C’est bien vrai que j’adore entrer dans les librairies, feuilleter les nouveaux romans, en sortir avec deux ou trois acquis dans mon sac à dos et commencer à lire dans un parc ou un café. Cependant j’attendais tellement le nouveau roman de Nina Bouraoui « Tous les hommes désirent naturellement savoir » après avoir été ébloui par ses « Beaux Rivages » cela fait deux ans que la seule façon d’assouvir cette passion passait par un achat à l’avance sur amazon afin que hier la version kindle se décharge à minuit exactement sur mon iPad.

J’ai commencé à le lire et, comme il m’arrive souvent quand un écrivain dont je connais la prose m’énivre, je l’ai fini dans la journée. Je n’ai pas pu le lâcher pendant mes trajets au bureau, dans le métro, en me promenant et finalement dans le café d’un parc à l’ombre des arbres protecteurs.
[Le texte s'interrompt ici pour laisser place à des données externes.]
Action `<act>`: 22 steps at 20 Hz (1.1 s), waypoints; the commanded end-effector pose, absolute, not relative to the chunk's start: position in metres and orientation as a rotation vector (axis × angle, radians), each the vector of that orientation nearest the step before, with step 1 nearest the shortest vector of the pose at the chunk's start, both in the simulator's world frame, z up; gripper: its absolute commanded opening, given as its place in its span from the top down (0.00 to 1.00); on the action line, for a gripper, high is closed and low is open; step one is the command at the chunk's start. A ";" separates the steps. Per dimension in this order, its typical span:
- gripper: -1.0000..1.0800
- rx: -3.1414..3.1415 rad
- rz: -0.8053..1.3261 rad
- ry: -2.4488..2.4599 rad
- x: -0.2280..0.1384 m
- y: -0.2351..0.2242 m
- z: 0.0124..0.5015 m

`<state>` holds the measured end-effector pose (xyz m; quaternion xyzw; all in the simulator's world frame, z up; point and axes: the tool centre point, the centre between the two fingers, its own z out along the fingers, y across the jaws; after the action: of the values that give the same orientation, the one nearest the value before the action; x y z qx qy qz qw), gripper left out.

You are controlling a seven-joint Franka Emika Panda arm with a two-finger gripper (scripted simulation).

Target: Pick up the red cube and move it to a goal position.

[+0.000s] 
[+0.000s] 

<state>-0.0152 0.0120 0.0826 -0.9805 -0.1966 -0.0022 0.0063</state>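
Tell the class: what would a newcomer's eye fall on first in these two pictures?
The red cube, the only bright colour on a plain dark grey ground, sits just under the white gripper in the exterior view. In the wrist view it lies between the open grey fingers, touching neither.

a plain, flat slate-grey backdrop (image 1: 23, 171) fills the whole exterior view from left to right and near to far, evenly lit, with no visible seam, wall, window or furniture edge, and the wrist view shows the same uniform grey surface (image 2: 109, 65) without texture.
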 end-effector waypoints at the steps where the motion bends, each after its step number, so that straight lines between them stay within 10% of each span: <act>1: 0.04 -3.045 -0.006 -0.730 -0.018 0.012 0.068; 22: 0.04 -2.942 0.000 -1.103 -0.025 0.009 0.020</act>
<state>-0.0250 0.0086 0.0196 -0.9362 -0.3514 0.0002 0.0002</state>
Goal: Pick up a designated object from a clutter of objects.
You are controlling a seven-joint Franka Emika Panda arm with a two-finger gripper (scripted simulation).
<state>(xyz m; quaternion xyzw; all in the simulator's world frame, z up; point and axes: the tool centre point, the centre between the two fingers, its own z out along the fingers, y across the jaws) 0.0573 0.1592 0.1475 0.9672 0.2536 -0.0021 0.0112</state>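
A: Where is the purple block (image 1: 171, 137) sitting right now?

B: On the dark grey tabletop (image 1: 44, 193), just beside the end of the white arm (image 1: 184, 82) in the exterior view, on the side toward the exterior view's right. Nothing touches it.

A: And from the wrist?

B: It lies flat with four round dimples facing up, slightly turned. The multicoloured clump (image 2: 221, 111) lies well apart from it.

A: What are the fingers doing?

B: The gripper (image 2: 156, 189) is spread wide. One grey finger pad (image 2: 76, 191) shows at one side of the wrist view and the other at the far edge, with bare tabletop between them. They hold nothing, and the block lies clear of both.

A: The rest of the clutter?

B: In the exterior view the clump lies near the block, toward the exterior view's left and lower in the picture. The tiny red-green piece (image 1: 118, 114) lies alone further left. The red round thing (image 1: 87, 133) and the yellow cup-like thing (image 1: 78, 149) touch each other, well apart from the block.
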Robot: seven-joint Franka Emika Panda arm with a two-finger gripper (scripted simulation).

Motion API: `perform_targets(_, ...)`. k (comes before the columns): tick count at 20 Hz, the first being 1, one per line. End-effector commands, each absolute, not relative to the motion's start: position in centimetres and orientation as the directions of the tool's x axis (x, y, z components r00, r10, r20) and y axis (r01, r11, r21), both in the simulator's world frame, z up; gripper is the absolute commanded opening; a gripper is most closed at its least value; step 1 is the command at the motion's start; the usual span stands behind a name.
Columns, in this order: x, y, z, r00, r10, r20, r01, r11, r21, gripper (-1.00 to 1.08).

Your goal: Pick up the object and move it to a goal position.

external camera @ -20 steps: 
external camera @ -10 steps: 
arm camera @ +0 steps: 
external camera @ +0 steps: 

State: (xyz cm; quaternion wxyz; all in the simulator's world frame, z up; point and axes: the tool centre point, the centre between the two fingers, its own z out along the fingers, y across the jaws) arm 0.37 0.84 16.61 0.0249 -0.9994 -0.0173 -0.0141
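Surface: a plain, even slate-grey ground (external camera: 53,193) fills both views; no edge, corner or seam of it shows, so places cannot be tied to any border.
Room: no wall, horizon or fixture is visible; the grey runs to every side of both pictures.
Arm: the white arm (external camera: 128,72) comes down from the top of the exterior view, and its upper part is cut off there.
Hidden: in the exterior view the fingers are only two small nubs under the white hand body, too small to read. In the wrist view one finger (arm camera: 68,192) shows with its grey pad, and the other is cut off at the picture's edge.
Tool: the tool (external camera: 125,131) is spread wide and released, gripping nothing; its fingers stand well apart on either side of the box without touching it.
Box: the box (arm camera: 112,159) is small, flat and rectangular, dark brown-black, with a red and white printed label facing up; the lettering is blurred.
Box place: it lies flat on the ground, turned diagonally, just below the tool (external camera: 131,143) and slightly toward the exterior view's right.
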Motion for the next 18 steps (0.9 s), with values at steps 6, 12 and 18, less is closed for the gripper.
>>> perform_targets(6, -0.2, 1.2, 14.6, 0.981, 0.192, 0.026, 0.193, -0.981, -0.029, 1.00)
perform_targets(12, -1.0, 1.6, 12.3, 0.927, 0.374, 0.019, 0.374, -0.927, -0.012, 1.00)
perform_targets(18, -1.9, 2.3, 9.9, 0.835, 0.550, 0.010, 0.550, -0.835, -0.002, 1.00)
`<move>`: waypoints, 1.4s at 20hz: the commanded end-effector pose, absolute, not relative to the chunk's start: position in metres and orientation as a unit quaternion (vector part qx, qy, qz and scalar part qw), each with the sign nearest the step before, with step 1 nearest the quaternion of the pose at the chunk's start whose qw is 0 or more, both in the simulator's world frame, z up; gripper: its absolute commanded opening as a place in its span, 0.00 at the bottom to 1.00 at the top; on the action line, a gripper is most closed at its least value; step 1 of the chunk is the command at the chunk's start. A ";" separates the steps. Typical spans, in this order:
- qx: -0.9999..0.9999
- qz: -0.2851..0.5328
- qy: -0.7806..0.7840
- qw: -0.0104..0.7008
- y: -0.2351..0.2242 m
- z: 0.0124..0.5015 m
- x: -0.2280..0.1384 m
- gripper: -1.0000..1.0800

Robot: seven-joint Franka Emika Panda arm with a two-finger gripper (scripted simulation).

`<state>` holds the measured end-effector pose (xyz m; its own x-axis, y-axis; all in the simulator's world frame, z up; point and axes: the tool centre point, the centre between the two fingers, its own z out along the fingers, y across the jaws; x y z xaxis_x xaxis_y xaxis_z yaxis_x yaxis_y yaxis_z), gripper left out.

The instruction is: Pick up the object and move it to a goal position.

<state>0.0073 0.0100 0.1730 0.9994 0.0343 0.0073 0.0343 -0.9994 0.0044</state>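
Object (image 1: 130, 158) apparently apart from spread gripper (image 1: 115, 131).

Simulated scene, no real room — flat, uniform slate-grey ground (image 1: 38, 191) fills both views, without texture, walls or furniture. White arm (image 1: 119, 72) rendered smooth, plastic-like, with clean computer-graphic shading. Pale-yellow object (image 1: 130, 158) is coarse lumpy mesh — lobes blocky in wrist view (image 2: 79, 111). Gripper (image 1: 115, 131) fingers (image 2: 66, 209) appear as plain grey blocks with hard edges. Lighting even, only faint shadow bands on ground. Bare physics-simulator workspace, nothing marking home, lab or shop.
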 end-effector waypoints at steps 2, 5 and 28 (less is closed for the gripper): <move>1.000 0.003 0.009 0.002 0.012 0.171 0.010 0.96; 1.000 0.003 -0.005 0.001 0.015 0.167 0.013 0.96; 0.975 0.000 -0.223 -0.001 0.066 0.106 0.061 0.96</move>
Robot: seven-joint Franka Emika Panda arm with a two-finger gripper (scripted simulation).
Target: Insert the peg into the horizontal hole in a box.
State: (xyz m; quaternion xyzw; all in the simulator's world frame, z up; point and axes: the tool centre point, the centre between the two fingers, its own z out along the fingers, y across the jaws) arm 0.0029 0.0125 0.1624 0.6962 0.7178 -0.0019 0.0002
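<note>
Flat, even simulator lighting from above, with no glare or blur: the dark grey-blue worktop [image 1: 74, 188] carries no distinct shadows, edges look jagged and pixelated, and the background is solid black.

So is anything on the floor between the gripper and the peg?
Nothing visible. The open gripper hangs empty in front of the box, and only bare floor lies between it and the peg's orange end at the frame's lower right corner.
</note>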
J’y suis rentré comme dans le brouillard d’autrui, dans l’océan immense des années d’une fille, d’une adolescente, d’une femme incapable de se voir à ses 18 ans tout en se regardant, le doute qui nous sied quand on se sent différent, quand la peur nous rend des étrangers face aux autres, quand elle fait de nous des étrangers de nous-mêmes, anéantis par les doutes, les peurs et par les certitudes qui nous composent, quand on ne veut pas voir notre image dans le miroir.

« J’assemble tout ce que je sais de ma famille comme j’assemblerais les morceaux d’un objet brisé pour le recomposer ».

C’est justement ce roman qui ramasse non seulement tout ce que l’écrivain sait de sa famille, mais surtout ce qu’elle sait d’elle-même en convoquant les images, les souvenirs, les arômes d’un passé qui revient justement en morceaux. « Se souvenir, Devenir, Savoir, Être. »

L’art moderniste à Barcelone parle de « trencadis » pour définir ces mosaïques composées de petits morceaux de tuiles vernissées. C’est justement ce que je ressens comme lecteur. Une expérience littéraire vitale et aussi proche dans certains passages construits avec ces morceaux de tuiles vernissées pleines des couleurs, parfois éclatantes de lumière, parfois sombres de violence, de peur et de négation, parfois abruptes, comme le sont les moments du souvenir convoqué.

Les années vont et reviennent, comme les vagues à l’aube sur le sable de notre propre plage. On se voit, on se sent, on a besoin de sentir la peau d’autrui dans laquelle se reconnaître. La sexualité peut être violente quand elle est prisonière d’un désir urgent, inassouvi et l’amour réclame toujours ses preuves. Ce sont l’équilibre et la distance qui veulent retrouver ce vase, qui décident de le casser en morceaux d’enfance, de jeunesse, d’adolescence et d’âge adulte où malgré l’endurance acquise par les évènements ce sont ceux qui nous permettent voir et recomposer l’autre côté du miroir, celui qui ne projette pas notre image extérieure parce qu’il continue à être le refuge de l’enfant que nous sommes et que la vie adulte cache.

Et c’est justement l’art du romancier celui qui commence à coller soigneusement par la force de l’évocation, le rythme et la poésie tous ces morceaux pour achever la reconstruction du vase brisé, un vase dont ce roman témoigne et qui projette les correspondances de ces années 70, 80 et 90.  La transition d’une enfance lumineuse à une adolescence vécue en secret. « L’être différent condamné au secret, à la honte » comme écrit l’auteur. Et d’une obscurité qui surgit dans un pays qui était un paradis de lumière et qui voyait retrouver la peur et la violence.

C’est l’équilibre, même avec les doutes, les regrets, celui qui nous permet de faire face à la vie, la propre, celle qui nous appartient et celle que l’on veut partager avec les autres.

Assumer qui nous sommes réclame du temps, parfois, exige le courage que nous croyons ne pas avoir, et accepter que le reflet de notre image qui se forme dans notre océan intérieur correspond bien à celui qui on est. C’est bien la seule façon d’être honnête avec nous-mêmes, avec les autres et, sans doute, ce qui en réalité nous laisse connaître le vrai sens du mot liberté.

Tel est le bel vase de vie de Nina Bouraoui. Un vase plein de couleurs qui cache entre les soudures du temps passé un chemin particulier qui est, certainement, un chemin où beaucoup pourront s’y reconnaître, avec ses tristesses et ses joies, ses découvertes et ses secrets.

Comme les morceaux de vie qui nous composent, tous.